_Saved entries_
= = = = =
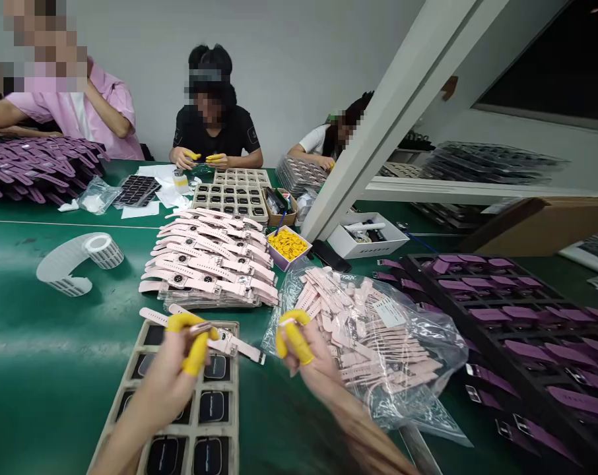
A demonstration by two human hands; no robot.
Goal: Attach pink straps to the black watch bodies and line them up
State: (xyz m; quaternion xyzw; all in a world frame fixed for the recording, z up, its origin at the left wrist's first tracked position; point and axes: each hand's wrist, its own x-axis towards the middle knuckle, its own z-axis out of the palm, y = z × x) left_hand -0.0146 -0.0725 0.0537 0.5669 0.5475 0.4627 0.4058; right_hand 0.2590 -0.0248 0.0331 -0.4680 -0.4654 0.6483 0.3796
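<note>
My left hand, with yellow finger covers, is closed on a small watch body with a pinkish edge, above a beige tray of dark square watch faces. Beside it, a watch with pink straps lies across the tray's top end. My right hand, also in yellow finger covers, is pinched at the left edge of a clear plastic bag of pink straps. Whatever sits between its fingertips is too small to name. Behind my hands stands a stack of pink-strapped watches.
Purple straps fill a black rack at the right. A box of yellow finger covers, a white box and a sloping white post stand behind. A label roll lies left. Three people sit across the table.
</note>
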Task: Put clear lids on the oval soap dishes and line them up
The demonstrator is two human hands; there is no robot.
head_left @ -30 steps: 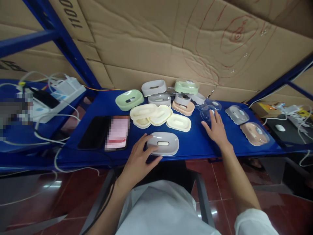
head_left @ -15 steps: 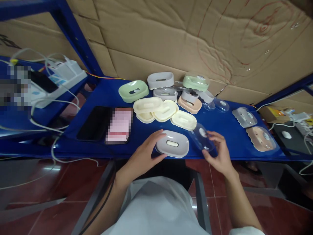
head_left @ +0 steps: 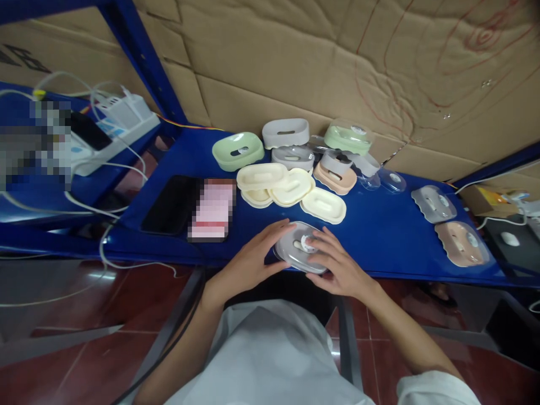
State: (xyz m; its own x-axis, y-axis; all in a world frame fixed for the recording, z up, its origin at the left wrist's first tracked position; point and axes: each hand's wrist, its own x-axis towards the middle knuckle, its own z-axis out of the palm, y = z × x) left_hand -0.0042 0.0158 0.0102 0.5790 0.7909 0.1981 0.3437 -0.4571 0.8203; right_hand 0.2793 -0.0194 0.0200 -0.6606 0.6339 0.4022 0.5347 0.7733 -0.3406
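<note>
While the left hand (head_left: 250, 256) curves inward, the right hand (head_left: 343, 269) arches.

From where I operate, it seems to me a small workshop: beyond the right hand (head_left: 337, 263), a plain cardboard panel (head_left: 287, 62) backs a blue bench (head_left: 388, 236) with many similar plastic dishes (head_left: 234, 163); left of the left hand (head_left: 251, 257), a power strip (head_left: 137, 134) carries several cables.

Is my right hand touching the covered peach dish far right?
Apart: the head view shows blue tabletop between your right hand and the covered peach dish.
</note>
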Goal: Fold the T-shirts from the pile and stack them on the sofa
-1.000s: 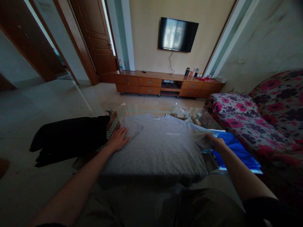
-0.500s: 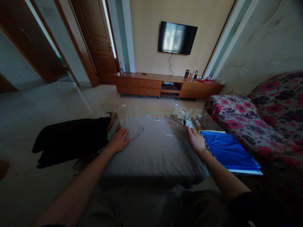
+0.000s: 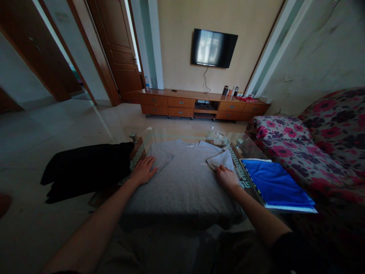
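Observation:
A grey T-shirt (image 3: 182, 182) lies spread over a glass table (image 3: 171, 133), collar away from me, its lower edge hanging over the near side. Both sleeves are folded inward over the body. My left hand (image 3: 145, 170) rests flat with fingers spread on the shirt's left edge, by the folded left sleeve. At the right, my right hand (image 3: 227, 178) has its fingers closed on the lower corner of the folded right sleeve (image 3: 222, 160).
Black clothing (image 3: 88, 169) lies left of the shirt, and a folded blue garment (image 3: 279, 184) lies on the right. Beyond stand a wooden TV cabinet (image 3: 179, 103) with bottles and a flowered sofa (image 3: 322, 148). A television (image 3: 213, 48) hangs on the wall.
My right hand has moved inward and slightly toward me, bringing the right sleeve over onto the shirt's front. My left hand has stayed in place.

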### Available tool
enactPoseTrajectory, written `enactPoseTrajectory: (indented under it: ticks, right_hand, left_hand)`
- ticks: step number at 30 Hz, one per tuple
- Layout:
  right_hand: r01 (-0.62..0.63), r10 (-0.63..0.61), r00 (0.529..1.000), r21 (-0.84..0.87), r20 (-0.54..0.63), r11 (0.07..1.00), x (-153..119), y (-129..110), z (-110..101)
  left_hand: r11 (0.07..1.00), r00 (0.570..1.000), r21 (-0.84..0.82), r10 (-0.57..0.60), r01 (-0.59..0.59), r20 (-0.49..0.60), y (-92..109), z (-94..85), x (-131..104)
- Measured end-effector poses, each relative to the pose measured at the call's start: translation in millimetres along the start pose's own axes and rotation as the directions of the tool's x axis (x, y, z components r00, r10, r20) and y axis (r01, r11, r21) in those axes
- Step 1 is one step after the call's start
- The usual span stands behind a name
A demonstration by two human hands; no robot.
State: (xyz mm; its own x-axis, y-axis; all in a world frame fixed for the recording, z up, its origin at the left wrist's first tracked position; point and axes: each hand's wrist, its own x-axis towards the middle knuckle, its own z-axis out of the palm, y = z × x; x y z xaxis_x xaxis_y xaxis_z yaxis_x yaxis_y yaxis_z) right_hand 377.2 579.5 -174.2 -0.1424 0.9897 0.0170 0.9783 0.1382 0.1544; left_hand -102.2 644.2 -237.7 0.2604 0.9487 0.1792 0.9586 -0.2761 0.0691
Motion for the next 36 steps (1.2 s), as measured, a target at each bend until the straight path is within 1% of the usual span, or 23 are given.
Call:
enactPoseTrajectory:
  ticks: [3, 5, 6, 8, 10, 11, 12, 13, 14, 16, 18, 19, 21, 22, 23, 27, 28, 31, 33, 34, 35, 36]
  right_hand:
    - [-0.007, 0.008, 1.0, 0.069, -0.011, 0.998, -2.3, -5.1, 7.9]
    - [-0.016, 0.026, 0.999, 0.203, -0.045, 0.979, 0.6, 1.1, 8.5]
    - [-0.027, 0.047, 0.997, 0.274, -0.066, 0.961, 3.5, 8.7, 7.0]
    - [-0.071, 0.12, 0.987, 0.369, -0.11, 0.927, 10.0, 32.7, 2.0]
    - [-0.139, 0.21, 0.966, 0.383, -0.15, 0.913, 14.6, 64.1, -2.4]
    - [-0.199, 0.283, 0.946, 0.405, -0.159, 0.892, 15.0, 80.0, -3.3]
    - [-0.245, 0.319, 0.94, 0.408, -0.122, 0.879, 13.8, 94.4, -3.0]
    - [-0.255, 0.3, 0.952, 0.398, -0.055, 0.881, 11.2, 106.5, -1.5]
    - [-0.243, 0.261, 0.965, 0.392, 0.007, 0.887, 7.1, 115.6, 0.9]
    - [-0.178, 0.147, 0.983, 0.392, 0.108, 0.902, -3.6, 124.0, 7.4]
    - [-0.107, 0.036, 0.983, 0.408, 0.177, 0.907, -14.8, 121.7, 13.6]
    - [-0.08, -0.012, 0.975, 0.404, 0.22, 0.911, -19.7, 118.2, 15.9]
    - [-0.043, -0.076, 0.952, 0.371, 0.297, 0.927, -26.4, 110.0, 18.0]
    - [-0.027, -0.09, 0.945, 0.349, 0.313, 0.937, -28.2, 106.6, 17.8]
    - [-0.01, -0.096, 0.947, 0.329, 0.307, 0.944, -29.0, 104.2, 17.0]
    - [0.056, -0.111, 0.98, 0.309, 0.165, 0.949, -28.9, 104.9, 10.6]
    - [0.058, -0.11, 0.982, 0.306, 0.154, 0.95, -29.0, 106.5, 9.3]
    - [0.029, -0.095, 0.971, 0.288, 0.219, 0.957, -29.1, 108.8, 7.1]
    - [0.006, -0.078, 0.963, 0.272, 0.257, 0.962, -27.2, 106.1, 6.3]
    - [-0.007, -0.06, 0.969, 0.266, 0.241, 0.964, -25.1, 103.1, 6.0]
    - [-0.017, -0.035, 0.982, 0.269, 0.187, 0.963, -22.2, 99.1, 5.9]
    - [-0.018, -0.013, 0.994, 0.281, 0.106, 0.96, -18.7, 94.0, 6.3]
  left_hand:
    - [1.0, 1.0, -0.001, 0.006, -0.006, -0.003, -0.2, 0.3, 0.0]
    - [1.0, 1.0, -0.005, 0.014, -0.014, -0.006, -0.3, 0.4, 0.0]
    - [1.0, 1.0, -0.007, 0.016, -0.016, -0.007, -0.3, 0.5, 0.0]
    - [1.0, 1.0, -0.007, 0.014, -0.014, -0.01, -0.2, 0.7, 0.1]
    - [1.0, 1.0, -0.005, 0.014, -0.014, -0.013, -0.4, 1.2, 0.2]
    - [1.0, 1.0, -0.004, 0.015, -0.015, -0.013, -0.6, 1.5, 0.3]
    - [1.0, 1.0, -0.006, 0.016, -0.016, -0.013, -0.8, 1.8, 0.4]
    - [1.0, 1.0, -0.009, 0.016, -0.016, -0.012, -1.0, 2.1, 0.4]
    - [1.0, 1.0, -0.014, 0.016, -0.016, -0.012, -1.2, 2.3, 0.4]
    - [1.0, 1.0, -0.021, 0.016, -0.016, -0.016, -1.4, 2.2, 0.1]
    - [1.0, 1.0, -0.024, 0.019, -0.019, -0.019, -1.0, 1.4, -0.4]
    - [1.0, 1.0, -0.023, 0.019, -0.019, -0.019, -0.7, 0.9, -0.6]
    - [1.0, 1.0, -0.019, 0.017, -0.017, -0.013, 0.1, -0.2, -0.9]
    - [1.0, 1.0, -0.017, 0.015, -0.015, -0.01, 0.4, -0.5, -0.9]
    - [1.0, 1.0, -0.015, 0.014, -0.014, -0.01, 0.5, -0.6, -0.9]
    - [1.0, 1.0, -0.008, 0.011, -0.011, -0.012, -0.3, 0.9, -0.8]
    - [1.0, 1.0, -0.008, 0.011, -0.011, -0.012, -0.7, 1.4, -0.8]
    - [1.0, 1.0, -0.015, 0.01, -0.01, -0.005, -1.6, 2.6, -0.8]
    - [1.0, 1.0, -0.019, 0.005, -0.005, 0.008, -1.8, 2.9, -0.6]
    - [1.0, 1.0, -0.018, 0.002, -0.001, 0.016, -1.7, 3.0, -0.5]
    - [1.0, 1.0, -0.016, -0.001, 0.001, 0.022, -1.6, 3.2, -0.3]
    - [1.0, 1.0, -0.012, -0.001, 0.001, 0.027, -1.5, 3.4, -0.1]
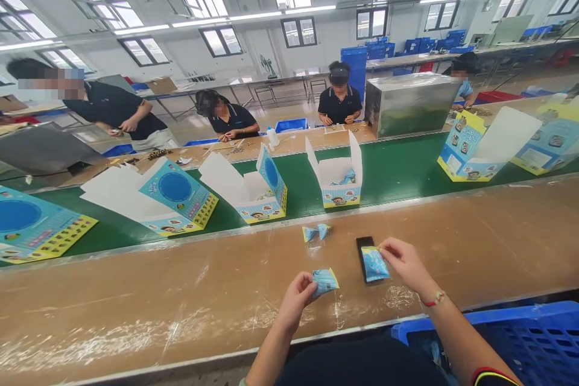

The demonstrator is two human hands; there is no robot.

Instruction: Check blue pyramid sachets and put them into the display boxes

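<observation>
My left hand (300, 297) pinches the left end of a small blue packet (325, 281) above the brown table (217, 289). The fingers of my right hand (402, 258) are closed on the top corner of another blue packet (375, 264). That second packet hangs over a black phone-like object (362, 248), hiding part of it. Two small blue pouches (310, 233) lie side by side on the table beyond my hands. Past them an open printed box (341, 198) with blue packets inside stands on the green belt (389, 172).
More open boxes (266, 208) stand on the belt to left and right. A blue crate (534, 319) is at the lower right, beside my right arm. Several people work across the belt, near a metal box-shaped machine (411, 105) and a white bottle (272, 136).
</observation>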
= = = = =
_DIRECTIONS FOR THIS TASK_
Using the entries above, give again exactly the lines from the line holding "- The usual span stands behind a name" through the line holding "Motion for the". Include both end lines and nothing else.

_RESULT_
- The usual span stands behind a name
A demonstration by two human hands; no robot.
State: (xyz mm; its own x-axis, y-axis; all in a world frame fixed for the recording, z up, its origin at the left wrist's first tracked position; point and axes: each hand's wrist, its own x-axis towards the middle knuckle, its own z-axis out of the palm, y = z × x; x y z xaxis_x xaxis_y xaxis_z yaxis_x yaxis_y yaxis_z) right_hand 377.2 579.5 -174.2 -0.1424 0.9897 0.0170 0.9783 0.1382 0.1544; left_hand -102.2 644.2 -237.7 0.2604 0.9487 0.1792 0.9586 -0.2761 0.0691
Motion for the next 36 steps (1.2 s), as measured, a target at each bend until the straight path is within 1% of the usual span, or 23 are given.

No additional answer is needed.